There are no news that commodity prices are volatile and unpredictable. Countries dependent on the extraction of natural resources have…

There are no news that commodity prices are volatile and unpredictable. Countries dependent on the extraction of natural resources have their faith linked to the price of a particular commodity or group of goods. The end result of a shock in the price of a product is usually disputes over the producing nation and its citizens. The opposite is true when commodity prices are trading at high levels for a long time. The price of oil was a fall in the first decade of the 21st century when resource-rich countries benefited from high commodity prices. During this period, fuel oil reached a high of almost $ 144 in 2008.

Over the past 10 years, oil prices were not as good. Brent crude oil has been on a rollercoaster since the latest financial crisis, during which oil prices stumbled, as oil drivers are expected to decline after recessionary fear. Since then, the ground and back in June 201

4 burned crude traded at $ 115 a barrel, but hit a multiannual low in early 2016 as it hovered around the $ 30 level. The sharp sales came at the back of global growth problems and at a time when global demand would be negative.

In the last 18 months, however, oil prices had a positive run.

As is usually the political problem that contributed to the rise in prices, as trade tensions together with political and economic sanctions against Iran of the United States aroused over the markets from the beginning of the year. During the first nine months of the year, the price of fuel oil spiked 28 percent.

Sanctions against Iran have a direct impact on the crude oil market because US sanctions prohibit countries from buying crude oil from Iran. The consequence is a lower demand for Iranian oil and thus lower daily oil supply. Due to these penalties, various countries have already reduced or stopped buying Iranian oil altogether. In fact, some of the rise in oil prices can be attributed to concern that producers will not be able to fill in the output gap caused by the decline in Iranian oil exports when the sanctions entered.

But what we witnessed in the last six weeks is a partial reversal of the increase in prices noted until early October. This despite the fact that sanctions against Iran came in to be placed earlier this week.

Different market participants believe that lower supply from Iran will be more than what is being done by other oil producers. In addition, expectations of slower economic growth, all as much, also mean lower demand for oil. In addition, Washington has agreed to relax sanctions and allow eight countries to continue buying Iranian oil. China, the largest buyer, is among the eight countries.

Falling oil prices are a blessing for consumers and curse for producers. The latter includes major oil exporters like Nigeria, Venezuela and Russia.

The negative political and economic impact of very low oil prices on Venezuela in recent years is widely known.

Due to the nation’s dependence on the oil industry the state public spending dropped massively, which in turn created shortage and impressive increase in prices for goods and services.

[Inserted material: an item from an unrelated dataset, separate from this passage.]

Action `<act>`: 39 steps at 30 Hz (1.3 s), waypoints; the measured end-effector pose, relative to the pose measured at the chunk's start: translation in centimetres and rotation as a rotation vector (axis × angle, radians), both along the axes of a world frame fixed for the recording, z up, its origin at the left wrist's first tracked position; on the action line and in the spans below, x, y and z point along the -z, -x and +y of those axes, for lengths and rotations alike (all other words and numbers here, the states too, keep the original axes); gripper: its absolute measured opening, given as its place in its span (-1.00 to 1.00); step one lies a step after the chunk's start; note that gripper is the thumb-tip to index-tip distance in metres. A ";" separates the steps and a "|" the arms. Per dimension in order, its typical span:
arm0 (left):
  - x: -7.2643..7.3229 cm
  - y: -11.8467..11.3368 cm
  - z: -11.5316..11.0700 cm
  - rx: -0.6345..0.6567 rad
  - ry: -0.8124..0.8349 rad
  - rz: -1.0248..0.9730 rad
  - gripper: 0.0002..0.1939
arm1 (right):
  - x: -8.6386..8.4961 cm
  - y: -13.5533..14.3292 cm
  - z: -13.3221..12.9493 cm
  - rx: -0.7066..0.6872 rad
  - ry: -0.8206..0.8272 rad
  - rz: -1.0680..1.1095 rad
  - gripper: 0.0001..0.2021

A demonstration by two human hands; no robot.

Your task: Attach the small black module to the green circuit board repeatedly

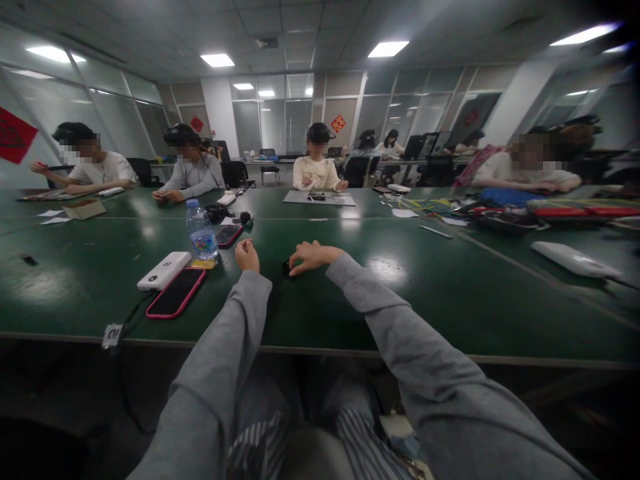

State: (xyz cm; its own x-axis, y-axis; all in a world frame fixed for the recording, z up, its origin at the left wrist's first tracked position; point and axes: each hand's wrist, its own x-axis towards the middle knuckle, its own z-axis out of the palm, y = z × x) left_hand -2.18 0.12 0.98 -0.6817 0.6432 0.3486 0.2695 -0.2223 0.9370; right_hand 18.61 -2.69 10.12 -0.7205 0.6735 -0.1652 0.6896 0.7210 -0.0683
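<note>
My right hand point(313, 256) reaches in low over the green table, thumb and fingers closed about a small black object point(286, 268). Its kind is too small and dark to make out. To the left, my left hand point(248, 256) is raised a little above the tabletop, fingers curled in a pinch. Whatever lies in those fingers, if anything, is hidden. Just beyond my left hand is a dark phone with a red edge point(229, 235), and a water bottle point(202, 232) stands upright beside it.
A pink-cased phone point(176, 293) and a white power bank point(164, 270) with a cable lie at front left. A yellow packet point(204, 264) sits by the bottle. Tangled cables point(440, 210) and a white device point(575, 260) are right. Several people sit around the green table point(320, 320).
</note>
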 end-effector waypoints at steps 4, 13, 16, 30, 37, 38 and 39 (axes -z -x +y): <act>0.0 -0.6 0.1 0.157 0.005 0.016 -0.78 | 0.6 -1.2 0.3 0.033 -0.053 0.091 -0.68; -0.4 -2.4 -0.7 0.588 0.098 0.066 -0.77 | 6.3 -7.1 4.1 0.256 -0.139 0.701 -0.30; -0.6 -3.4 -1.4 0.809 0.236 0.115 -0.73 | 8.4 -8.3 5.4 0.344 0.003 0.640 -0.10; -1.3 -4.1 -2.4 1.054 0.368 0.180 -0.67 | 10.7 -7.0 5.4 0.063 0.363 0.946 -0.17; -1.2 -3.9 -2.2 1.055 0.380 0.165 -0.65 | 10.2 -6.3 4.6 0.027 0.461 1.014 -0.22; -1.1 -3.9 -2.1 1.052 0.381 0.162 -0.65 | 10.2 -6.3 4.6 0.031 0.465 1.013 -0.22; -1.1 -3.8 -2.0 1.048 0.383 0.159 -0.65 | 10.2 -6.3 4.6 0.038 0.462 1.010 -0.21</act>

The country was in a bourgeois way. Countries strongly dependent on the price of a volatile commodity product, such as oil prices, should find ways to diversify their revenue streams to mitigate the negative effects of lower commodity prices as much as possible. Washington has agreed to relax sanctions and allow eight countries to continue to buy Iranian oil. China is among the eight countries

Investors should always remember that trade investment is a risky strategy that usually does not yield revenue. An investor who wants portfolio exposure for a particular commodity can invest in shares in companies operating in the specific sector.

However, holding direct shares in a listed company will add more stocks of risks, such as standard and coordination risks. Risks can be mitigated, but not fully reduced if exposure to commodities is reached through an investment fund or stock exchange. Such investments reduce the default and concentration risk while portfolios are exposed to a particular product or a number of goods.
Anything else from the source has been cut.